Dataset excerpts
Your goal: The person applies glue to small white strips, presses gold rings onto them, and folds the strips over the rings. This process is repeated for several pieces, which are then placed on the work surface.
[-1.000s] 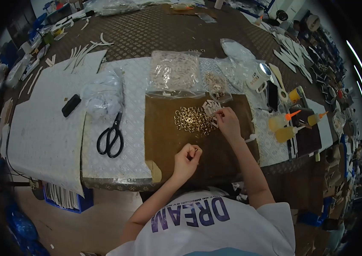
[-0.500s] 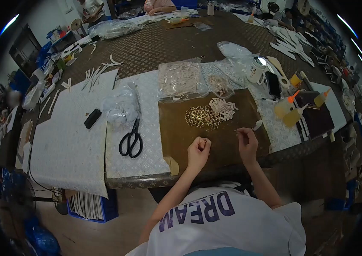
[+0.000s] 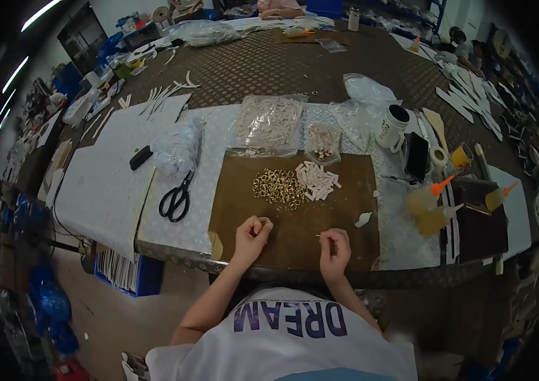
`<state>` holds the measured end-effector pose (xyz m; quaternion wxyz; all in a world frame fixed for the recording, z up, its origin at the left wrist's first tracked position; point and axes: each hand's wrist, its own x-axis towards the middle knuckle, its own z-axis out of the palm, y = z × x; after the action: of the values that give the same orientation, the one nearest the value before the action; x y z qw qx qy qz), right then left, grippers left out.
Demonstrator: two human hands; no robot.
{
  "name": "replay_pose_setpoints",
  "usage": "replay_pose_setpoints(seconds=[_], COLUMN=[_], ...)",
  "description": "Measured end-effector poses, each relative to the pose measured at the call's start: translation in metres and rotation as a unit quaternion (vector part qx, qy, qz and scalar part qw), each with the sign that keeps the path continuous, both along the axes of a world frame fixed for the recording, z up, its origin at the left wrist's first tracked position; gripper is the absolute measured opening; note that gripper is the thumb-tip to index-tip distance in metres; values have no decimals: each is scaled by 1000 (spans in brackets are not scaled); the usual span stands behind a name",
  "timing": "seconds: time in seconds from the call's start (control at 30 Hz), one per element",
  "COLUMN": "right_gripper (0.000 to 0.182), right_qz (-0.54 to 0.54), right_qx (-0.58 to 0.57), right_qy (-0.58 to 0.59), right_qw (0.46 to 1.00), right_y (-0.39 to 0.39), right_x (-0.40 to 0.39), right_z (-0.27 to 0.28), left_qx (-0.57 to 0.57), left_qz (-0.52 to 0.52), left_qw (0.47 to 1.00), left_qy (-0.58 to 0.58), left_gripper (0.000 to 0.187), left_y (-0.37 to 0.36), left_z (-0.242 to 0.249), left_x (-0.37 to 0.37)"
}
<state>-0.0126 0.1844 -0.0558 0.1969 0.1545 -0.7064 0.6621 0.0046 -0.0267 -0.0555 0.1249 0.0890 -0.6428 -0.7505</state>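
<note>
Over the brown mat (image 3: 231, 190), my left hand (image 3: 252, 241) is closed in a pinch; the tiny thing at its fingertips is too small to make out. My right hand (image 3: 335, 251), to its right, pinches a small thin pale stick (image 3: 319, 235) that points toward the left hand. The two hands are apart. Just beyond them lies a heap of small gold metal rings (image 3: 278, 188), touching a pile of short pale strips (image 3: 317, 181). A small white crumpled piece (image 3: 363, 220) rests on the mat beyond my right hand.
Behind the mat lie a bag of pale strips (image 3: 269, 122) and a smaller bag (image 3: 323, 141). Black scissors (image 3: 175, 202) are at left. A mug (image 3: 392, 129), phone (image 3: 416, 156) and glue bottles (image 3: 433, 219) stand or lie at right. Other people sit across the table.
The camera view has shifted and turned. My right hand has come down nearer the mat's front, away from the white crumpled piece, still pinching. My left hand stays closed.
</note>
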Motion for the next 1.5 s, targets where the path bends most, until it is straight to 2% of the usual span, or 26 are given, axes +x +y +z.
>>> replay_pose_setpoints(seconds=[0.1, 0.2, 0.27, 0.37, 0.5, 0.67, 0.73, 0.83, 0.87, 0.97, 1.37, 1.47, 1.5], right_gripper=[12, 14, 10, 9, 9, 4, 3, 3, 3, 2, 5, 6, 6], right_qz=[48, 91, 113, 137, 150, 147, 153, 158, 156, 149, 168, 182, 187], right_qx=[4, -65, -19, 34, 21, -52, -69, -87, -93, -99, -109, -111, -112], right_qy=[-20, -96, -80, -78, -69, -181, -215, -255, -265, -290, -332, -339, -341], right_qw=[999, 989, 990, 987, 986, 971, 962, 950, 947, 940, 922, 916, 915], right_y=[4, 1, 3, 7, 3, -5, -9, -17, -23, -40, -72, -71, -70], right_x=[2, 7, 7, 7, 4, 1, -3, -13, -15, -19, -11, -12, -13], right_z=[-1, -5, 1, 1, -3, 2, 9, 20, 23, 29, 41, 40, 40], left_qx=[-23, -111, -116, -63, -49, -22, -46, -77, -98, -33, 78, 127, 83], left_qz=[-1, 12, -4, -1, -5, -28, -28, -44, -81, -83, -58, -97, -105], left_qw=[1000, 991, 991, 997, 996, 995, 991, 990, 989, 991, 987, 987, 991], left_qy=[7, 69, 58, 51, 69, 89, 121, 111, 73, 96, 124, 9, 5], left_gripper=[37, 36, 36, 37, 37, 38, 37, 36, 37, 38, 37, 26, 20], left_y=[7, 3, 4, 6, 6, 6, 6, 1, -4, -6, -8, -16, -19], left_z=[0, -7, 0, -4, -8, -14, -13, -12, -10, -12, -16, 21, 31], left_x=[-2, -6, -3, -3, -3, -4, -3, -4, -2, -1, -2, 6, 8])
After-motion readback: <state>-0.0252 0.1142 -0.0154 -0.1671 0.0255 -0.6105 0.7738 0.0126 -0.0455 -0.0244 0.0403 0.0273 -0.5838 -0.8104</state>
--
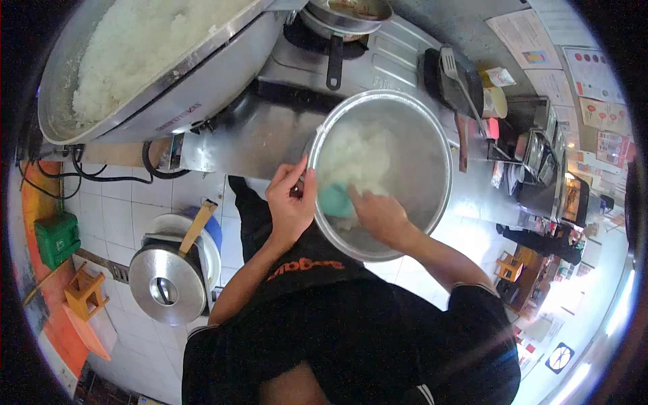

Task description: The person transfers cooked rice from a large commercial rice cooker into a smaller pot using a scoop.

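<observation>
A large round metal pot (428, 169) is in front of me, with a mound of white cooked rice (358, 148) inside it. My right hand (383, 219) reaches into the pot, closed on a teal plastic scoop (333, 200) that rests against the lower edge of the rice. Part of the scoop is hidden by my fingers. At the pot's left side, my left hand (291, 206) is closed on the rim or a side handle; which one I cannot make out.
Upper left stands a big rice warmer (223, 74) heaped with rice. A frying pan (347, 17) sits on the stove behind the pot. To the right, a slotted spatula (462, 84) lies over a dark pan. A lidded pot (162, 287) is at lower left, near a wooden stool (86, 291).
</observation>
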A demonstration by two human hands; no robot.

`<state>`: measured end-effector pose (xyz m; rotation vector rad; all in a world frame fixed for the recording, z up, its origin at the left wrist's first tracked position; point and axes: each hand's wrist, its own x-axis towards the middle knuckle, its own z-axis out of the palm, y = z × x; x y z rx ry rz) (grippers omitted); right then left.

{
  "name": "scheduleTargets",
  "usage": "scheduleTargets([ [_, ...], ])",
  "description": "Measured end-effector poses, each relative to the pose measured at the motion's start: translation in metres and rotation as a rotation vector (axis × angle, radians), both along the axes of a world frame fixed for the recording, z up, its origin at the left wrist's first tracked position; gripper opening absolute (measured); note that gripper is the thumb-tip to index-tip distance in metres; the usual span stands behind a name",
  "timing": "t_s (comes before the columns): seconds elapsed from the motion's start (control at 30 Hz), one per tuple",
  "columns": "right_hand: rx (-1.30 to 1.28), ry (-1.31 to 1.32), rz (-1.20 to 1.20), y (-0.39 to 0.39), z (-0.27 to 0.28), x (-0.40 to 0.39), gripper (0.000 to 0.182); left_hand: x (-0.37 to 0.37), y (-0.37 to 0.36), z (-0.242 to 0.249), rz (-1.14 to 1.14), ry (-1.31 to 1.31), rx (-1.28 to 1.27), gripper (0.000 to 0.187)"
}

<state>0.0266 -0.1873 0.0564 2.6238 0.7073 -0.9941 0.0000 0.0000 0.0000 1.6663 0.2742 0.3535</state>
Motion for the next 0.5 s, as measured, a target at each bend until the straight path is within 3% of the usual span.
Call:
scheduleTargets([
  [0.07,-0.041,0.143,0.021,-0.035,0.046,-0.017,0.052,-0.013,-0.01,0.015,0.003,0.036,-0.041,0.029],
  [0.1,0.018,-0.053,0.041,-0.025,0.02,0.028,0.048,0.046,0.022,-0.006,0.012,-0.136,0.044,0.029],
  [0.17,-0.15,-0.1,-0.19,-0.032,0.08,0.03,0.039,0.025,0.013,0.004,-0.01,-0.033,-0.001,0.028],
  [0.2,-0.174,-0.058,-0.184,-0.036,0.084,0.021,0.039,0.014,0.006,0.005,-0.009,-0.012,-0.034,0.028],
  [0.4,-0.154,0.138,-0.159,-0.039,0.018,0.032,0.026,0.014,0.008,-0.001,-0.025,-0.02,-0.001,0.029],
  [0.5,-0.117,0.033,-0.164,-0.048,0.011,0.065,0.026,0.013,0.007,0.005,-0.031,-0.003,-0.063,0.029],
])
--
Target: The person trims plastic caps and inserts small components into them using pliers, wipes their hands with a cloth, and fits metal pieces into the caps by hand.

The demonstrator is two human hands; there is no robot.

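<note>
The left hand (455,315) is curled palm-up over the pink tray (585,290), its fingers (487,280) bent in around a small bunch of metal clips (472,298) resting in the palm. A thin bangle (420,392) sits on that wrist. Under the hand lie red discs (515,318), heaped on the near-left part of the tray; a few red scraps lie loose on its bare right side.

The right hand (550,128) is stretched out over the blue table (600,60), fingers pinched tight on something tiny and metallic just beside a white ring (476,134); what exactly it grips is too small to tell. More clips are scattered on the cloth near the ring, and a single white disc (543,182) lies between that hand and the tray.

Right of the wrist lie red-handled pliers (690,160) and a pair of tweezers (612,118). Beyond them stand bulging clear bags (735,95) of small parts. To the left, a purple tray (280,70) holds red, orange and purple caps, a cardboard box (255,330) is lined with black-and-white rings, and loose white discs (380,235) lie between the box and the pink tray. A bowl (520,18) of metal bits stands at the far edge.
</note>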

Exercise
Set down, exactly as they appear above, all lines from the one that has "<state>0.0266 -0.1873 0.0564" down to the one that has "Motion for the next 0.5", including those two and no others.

Response box
<state>0.0266 -0.1873 0.0564 2.6238 0.7073 -0.9941 0.0000 0.0000 0.0000 1.6663 0.2742 0.3535</state>
Motion for the next 0.5 s, as measured, a target at each bend until the straight path is within 3% of the usual span.

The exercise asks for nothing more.